GOAL OF THE EXERCISE –
Output the lines below from the one containing "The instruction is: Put" through the end of the listing, inclusive, exactly as they appear, and nothing further.

EXTRACTED DATA –
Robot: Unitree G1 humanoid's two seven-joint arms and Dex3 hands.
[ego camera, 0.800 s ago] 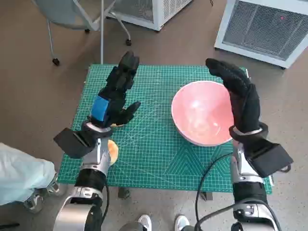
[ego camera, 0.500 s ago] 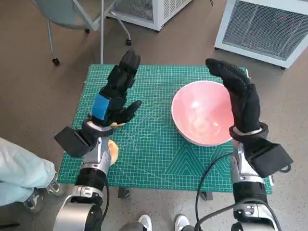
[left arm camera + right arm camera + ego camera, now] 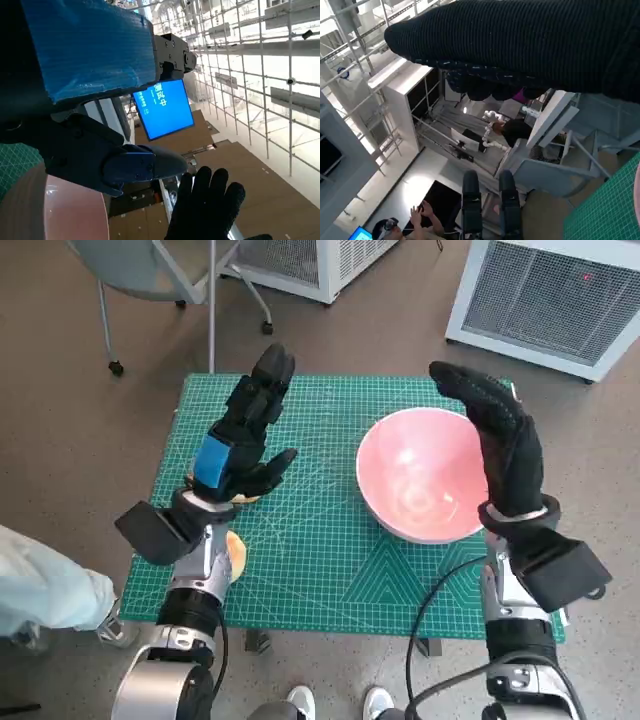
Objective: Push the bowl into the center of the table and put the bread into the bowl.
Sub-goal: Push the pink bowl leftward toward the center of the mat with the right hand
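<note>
Bowl (image 3: 420, 485) sits right beside the wide-spread right hand (image 3: 500, 440); left hand (image 3: 240, 435) also spread, empty, bread (image 3: 234, 554) under its forearm.

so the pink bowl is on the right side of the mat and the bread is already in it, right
Not quite. The bowl is on the right side of the mat, but it holds nothing; the bread lies near the mat's left edge by the left hand, as the head view shows.

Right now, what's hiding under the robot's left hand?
Under the left hand a bit of bread peeks out on the green mat; the arm covers the rest.
</note>
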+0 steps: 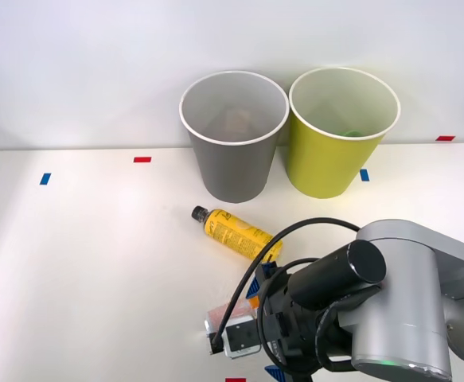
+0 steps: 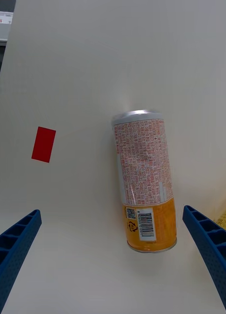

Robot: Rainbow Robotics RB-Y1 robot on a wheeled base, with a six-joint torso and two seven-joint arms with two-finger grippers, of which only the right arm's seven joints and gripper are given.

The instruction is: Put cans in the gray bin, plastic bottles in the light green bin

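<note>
The right claw [image 2: 113,260] hangs spread wide above the desk [image 1: 96,263], its blue ribbed fingers [image 2: 14,245] on either side of the can [image 2: 142,184] and not touching it. The can lies on its side, orange end toward the claw. At about 11 o'clock from the claw in the front view lies the yellow bottle [image 1: 233,231], black cap pointing to 10 o'clock. Farther off at 12 o'clock stand the gray bin [image 1: 233,159] and, to its 3 o'clock, the light green bin [image 1: 331,159]. Neither item looks sorted yet, so both drops remain; the can seems first.
</note>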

RESPONSE AREA –
The instruction is: Put cans in the gray bin, plastic bottles in the light green bin

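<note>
The right claw [image 2: 113,260] hangs spread wide above the desk [image 1: 96,263], its blue ribbed fingers [image 2: 14,245] on either side of the can [image 2: 142,184] and not touching it. The can lies on its side, orange end toward the claw. At about 11 o'clock from the claw in the front view lies the yellow bottle [image 1: 233,231], black cap pointing to 10 o'clock. Farther off at 12 o'clock stand the gray bin [image 1: 233,159] and, to its 3 o'clock, the light green bin [image 1: 331,159]. Neither item looks sorted yet, so both drops remain; the can seems first.
</note>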

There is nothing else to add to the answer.